I
was told by her niece that when Hannah entered a room, everyone stopped
talking and looked at her. And that she knew that she was beautiful, which clearly annoyed her niece.
Hannah had huge dark eyes and curly chestnut hair and creamy skin. And she was tall. Her sisters were all short blue-eyed and blond. My mother always wondered. Hm.
Did Hannah ever go to Scotland, to Aberdeen? I
do not know.
Hannah and Campbell married in August 1915. Less than 3 months later, Campbell was
dead, blown up on a field in Belgium in the Battle of the Somme, in his
Gordon Highlander kilt on Nov 10, 1915.
I have a
photograph of him in his kilt, I have been looking at it every day since
Hannah's nephew gave it to me in 1985 when he was moving out of his
palace. Campbell was 36 when he died, but he looks a good 10 years
older. He does not look like a robust young soldier. Hard for me to
understand why a portrait painter with a delicate constitution could be
considered for active duty.
Hannah's nephew, my father's first
cousin, was the Rt Rev Maurice AP Wood, an Anglican Bishop of Norwich.

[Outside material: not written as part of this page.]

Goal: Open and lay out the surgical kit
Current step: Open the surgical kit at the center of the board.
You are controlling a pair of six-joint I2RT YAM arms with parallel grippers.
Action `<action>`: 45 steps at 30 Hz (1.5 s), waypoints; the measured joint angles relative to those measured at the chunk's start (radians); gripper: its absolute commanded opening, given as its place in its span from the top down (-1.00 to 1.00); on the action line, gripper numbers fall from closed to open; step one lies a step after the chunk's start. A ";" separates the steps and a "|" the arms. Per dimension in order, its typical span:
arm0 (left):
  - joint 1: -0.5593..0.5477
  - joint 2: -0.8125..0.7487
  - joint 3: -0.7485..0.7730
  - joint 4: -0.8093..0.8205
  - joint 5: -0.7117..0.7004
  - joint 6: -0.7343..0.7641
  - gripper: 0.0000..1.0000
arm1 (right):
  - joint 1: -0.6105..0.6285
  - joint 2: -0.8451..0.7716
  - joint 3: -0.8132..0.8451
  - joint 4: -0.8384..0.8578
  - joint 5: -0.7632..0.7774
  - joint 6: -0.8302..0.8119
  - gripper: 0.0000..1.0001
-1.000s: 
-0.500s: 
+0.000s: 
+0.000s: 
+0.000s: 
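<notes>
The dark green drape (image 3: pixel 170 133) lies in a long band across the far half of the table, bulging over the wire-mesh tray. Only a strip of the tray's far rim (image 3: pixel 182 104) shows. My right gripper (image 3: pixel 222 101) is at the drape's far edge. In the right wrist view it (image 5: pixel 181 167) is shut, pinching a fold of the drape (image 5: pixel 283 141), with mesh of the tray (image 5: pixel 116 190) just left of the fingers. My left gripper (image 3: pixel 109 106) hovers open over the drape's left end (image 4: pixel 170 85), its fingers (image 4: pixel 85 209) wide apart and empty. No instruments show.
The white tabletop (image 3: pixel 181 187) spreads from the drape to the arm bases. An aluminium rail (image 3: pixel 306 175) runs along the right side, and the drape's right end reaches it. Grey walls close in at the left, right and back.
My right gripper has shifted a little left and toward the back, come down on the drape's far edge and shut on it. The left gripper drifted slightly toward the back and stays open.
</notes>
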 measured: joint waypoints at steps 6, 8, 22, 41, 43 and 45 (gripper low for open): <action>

The Bishop was named after his uncle Edward Maurice Baldwin Cambie, who had fallen at the age of 22, 6 weeks before the Bishop was born in
1916.
So many died from 1914 to 1918, so many mowed down by the guns of Europe.
Campbell
Lindsay Smith was not my grandfather, or anyone's grandfather. Hannah
married another man with pale blue eyes, Hubert Cecil Dodgson in Jan
1919. My father was born 9 months later.
The picture above is of
an oil by Campbell Lindsay Smith, I do not know who owns the copyright;
my family or his, should when I think about it. I hope I have permission to show
it. I find the picture extremely disturbing: it is as if he foretold
his own death in a field.
Two portraits below, I hope I have permission to post them. I don't know if he ever painted Hannah. or if he even drew her, or she him. I hope so, and that somewhere in an attic, 100 years after his death, some token of their love will be found.